NuScale’s design acceptance was a first in this country where 21 SMRs are now in the development stage. Such facilities are being billed as innovative alternatives to the hulking commercial reactors that average one gigawatt of power output per year and take decades and billions of dollarsto construct. If SMRs can be brought online quickly, their sponsors claim, they will help mitigate carbon emissions because nuclear power is a zero-emissions energy source.
Never mind that it’s not, since nuclear power plants produce significant greenhouse gas emissions from uranium mining to plant construction to waste disposal. Life cycle analyses of carbon emissions from different energy sources find that, when every stage is taken into account, nuclear energy actually has a carbon footprint similar to, if not larger than, natural gas plants, almost double that of wind energy, and significantly more than solar power.
“SMRs are no longer an abstract concept,” Assistant Secretary for Nuclear Energy Kathryn Huff, a leading nuclear advocate who has the ear of the Biden administration, insisted. “They are real and they are ready for deployment thanks to the hard work of NuScale, the university community, our national labs, industry partners, and the NRC. This is innovation at its finest and we are just getting started here in the U.S.!”
A Risky (and Expensive) Business
Even though Huff claims that SMRs are “ready for deployment,” that’s hardly the case. NuScale’s initial SMR design, under development in Idaho, won’t actually be operable until at least 2029 after clearing more NRC regulatory hurdles.
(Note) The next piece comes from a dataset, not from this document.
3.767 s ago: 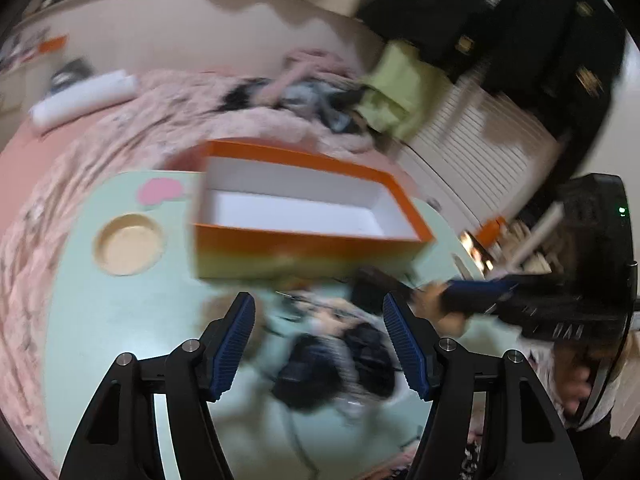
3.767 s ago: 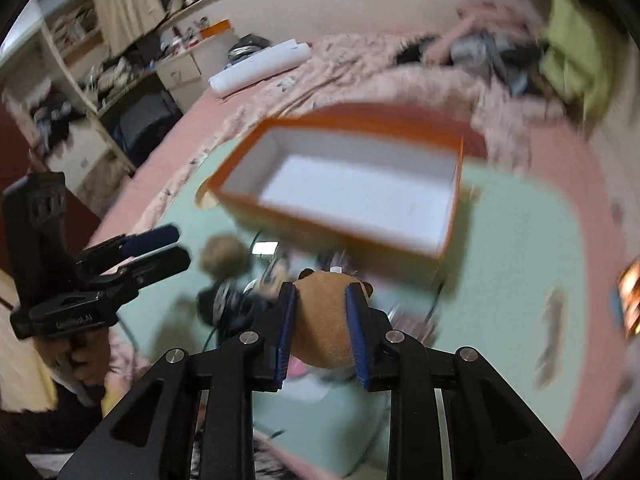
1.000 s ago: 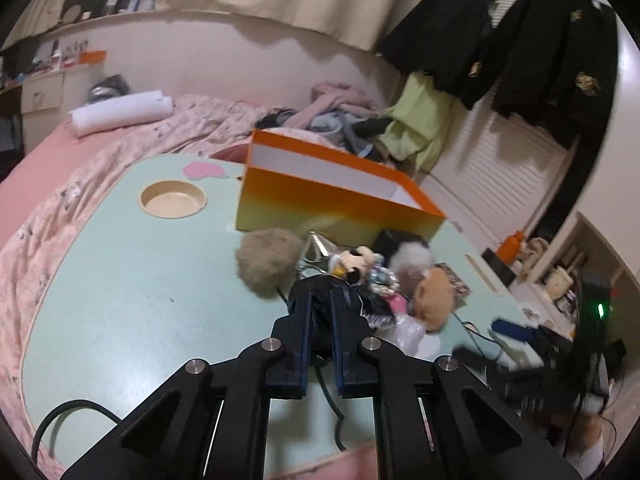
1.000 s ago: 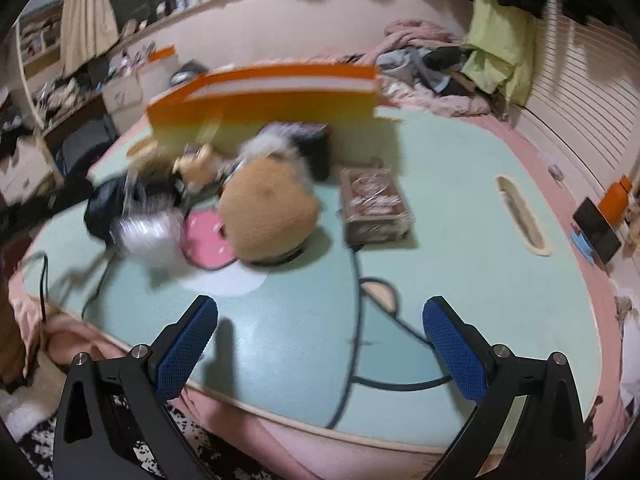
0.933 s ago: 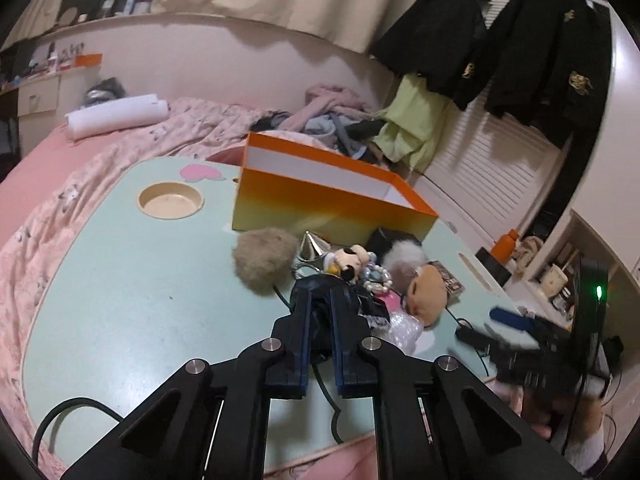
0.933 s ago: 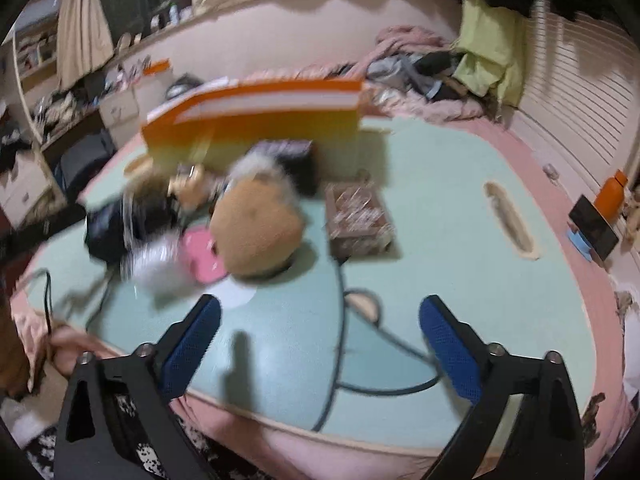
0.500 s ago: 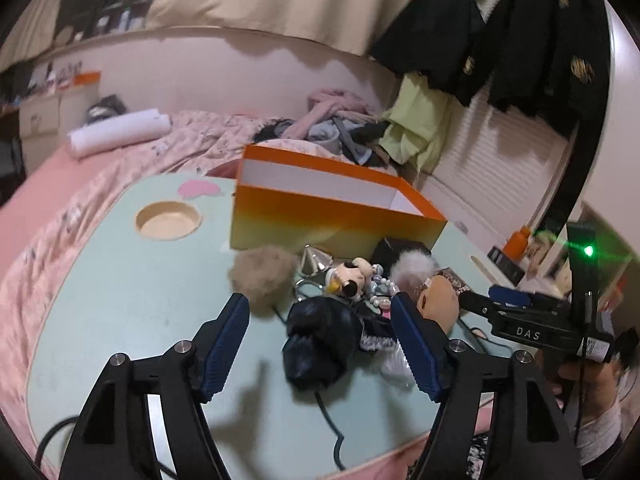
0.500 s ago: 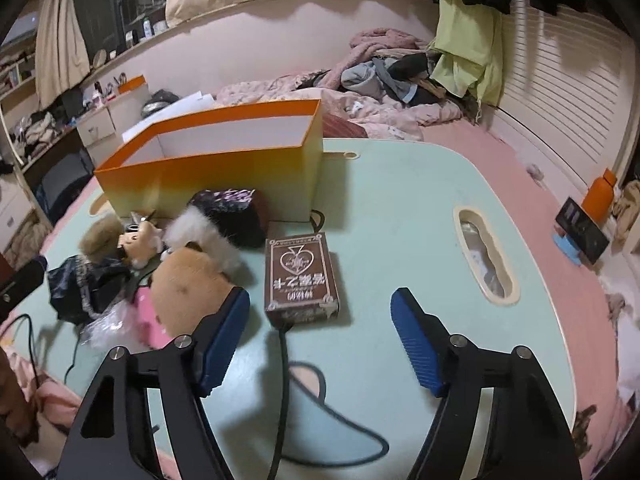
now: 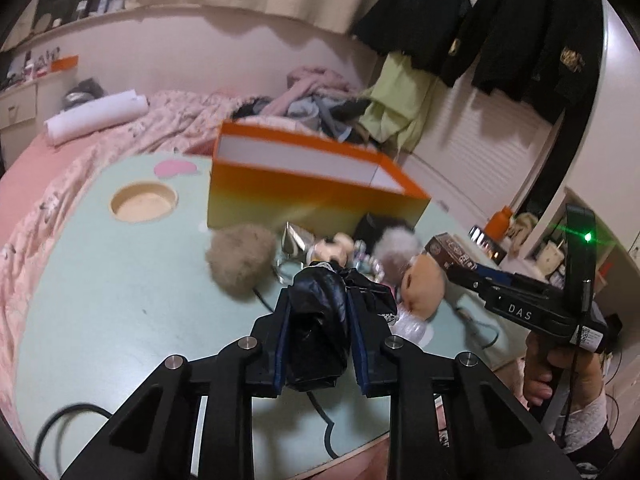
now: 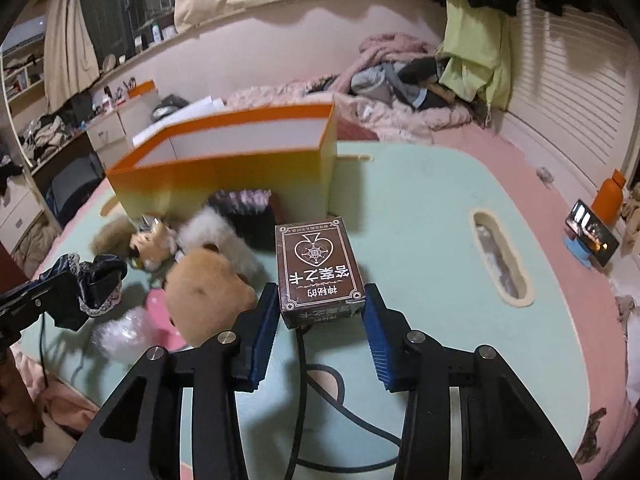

The scientists of the Intergovernmental Panel on Climate Change are already calling for fossil-fuel use to be cut by two-thirds over the next 10 years to transition away from carbon-intensive energy, a schedule that, if kept, such small reactors won’t be able to speed up.
And keep in mind that the seemingly prohibitive costs of the SMRs are a distinct problem. NuScale’s original estimate of $55-$58 per megawatt-hour for a proposed project in Utah — already higher than wind and solar which come in at around $50 per megawatt-hour — has recently skyrocketed to $89 per megawatt-hour. And that’s after a $4 billion investment in such energy by U.S. taxpayers, which will cover 43% of the cost of the construction of such plants. This is based on strikingly rosy, if not unrealistic, projections. After all, nuclear power in the U.S. currently averages around $373 per megawatt-hour.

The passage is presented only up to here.